もうひとつ、私が影響を受けた本に玄侑宗久著『しあわせる力』(角川SSC新書)があります。それによれば、日本人の幸せ観は「仕合わせる」からきており、「仕合わせ」とは、「私のすることと相手のすることが合わさる…つまり、人と人との関係がうまくいくこと」であると書かれています。相手との調和(和合)が日本人の幸せ観の根っこにあるということは、開祖が言われている合氣道の本質、愛の働きと共通します。この氣づきもまた嬉しい発見でした。
この文章を書きながら、私が合氣道を通して日常に役立てている「学び」が3つあることに改めて氣づきました。
一つ目は「正面からぶつかりあわない」という感覚です。身体で学んでいるその感覚が、心という見えないものの場面においてもイメージできるため、以前より感情をコントロールしやすくなりました。
二つ目は「自分の能力を自己限定することなく、無限に広がる可能性に向かってチャレンジしつづける」という精神です。何度も何度も同じ稽古を繰り返し、わずかずつではあるものの上達していくプロセスと実績が、他の場面においても自分に自信と勇氣を与えてくれます。
三つめは「美しさ」の基本となる姿勢と呼吸です。姿勢が美しければ呼吸も深くなり、その影響は心にまた戻ってきます。稽古における実践で、心と身体が繋がって、良い循環が生まれてくる感じがします。その健全な循環が、日常の活力に繋がっています。
稽古で壁にぶつかったとき、私を勇氣づけてくれる詩があります。
【鈍刀を磨く】坂村真民
鈍刀をいくら磨いても 無駄なことだというが
何もそんなことばに 耳を借す必要はない
せっせと磨くのだ 刀は光らないかも知れないが
磨く本人が変わってくる
つまり刀がすまぬすまぬと言いながら
磨く本人を 光るものにしてくれるのだ
そこが甚深微妙の世界だ
だからせっせと磨くのだ
私の技もいくら稽古しても、理想通りには上達しないかもしれません。けれども、コツコツと稽古を重ねていけば、たとえ技は光り切らなくとも私自身から余計なものが削げていき、命が光ってくるように思うのです。
そして、なかなか技が上達しない私を後ろからしっかりと見守ってくれ、勇氣づけてくれる方たちがいます。それが浦田師範をはじめとする柏合氣会の先生方です。
柏合氣会には、素晴らしい先生方ばかりいらっしゃいます。技だけではなくお人柄が皆さんそれぞれに素晴らしく、尊敬しています。それぞれの先生方の自然体が即お手本となっていることは、とても素敵なことだと思います。どんな人にも分け隔てなく真剣にご指導くださるそのお姿に、本当の優しさと温かさを感じます。
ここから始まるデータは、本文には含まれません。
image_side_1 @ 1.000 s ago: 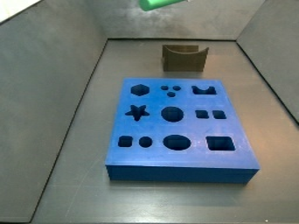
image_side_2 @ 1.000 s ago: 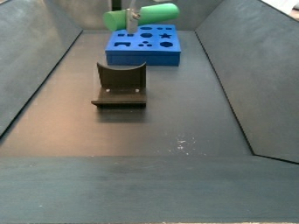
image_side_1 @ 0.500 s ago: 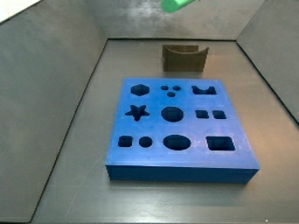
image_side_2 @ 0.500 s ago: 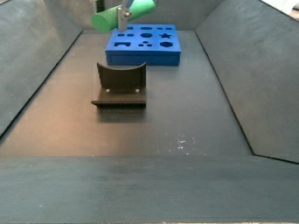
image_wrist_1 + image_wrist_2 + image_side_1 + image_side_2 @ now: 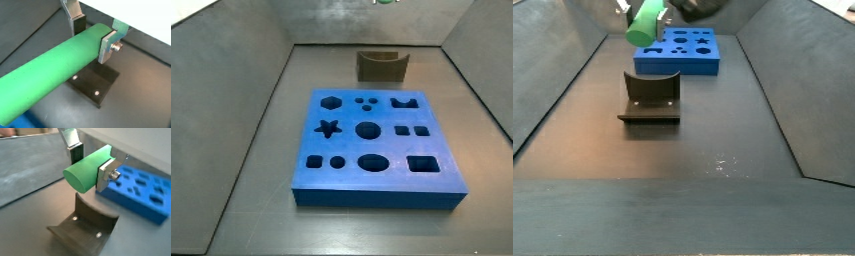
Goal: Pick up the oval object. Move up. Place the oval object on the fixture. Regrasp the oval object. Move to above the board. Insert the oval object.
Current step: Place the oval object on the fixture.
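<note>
My gripper is shut on the oval object, a smooth bright green rod, and holds it in the air near one end. In a wrist view the gripper holds the rod above the fixture, a dark brown block with a curved notch. In a side view the rod hangs tilted above and behind the fixture. The blue board with shaped holes lies beyond it. In a side view only a sliver of the rod shows at the top edge, above the fixture and the board.
Grey sloping walls enclose the dark floor on both sides and behind. The board's corner and the fixture's base plate show under the rod in a wrist view.
The gripper has carried the rod from above the board's far side toward the fixture. The rod has turned from lying crosswise to pointing down along the floor and sits higher in a side view.
</note>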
先生方の生き方そのものに、武士道を感じるのは私だけではないでしょう。
このような先生方にご指導いただける有り難い環境をフルに生かし、また合氣道の稽古を通して高く純粋な精神性と胆力を身につけていきたい、そしてそれを今度は日常に生かし、自分に与えられた場で精一杯自分の使命を果たしていきたいと思います。
合氣道精神をもとに一燈照隅、萬燈照国、一隅を照らす生き方をしていけたらと切に願っています。
合氣道に出会えた感謝と喜びが心の底からいつも沸々と湧きあがってくるのを感じています。素晴らしい先生方、先輩方、仲間たちと共に、これからも、倦まず弛まず基本を大切にしながら稽古に励んでいきます。今後ともよろしくお願いいたします。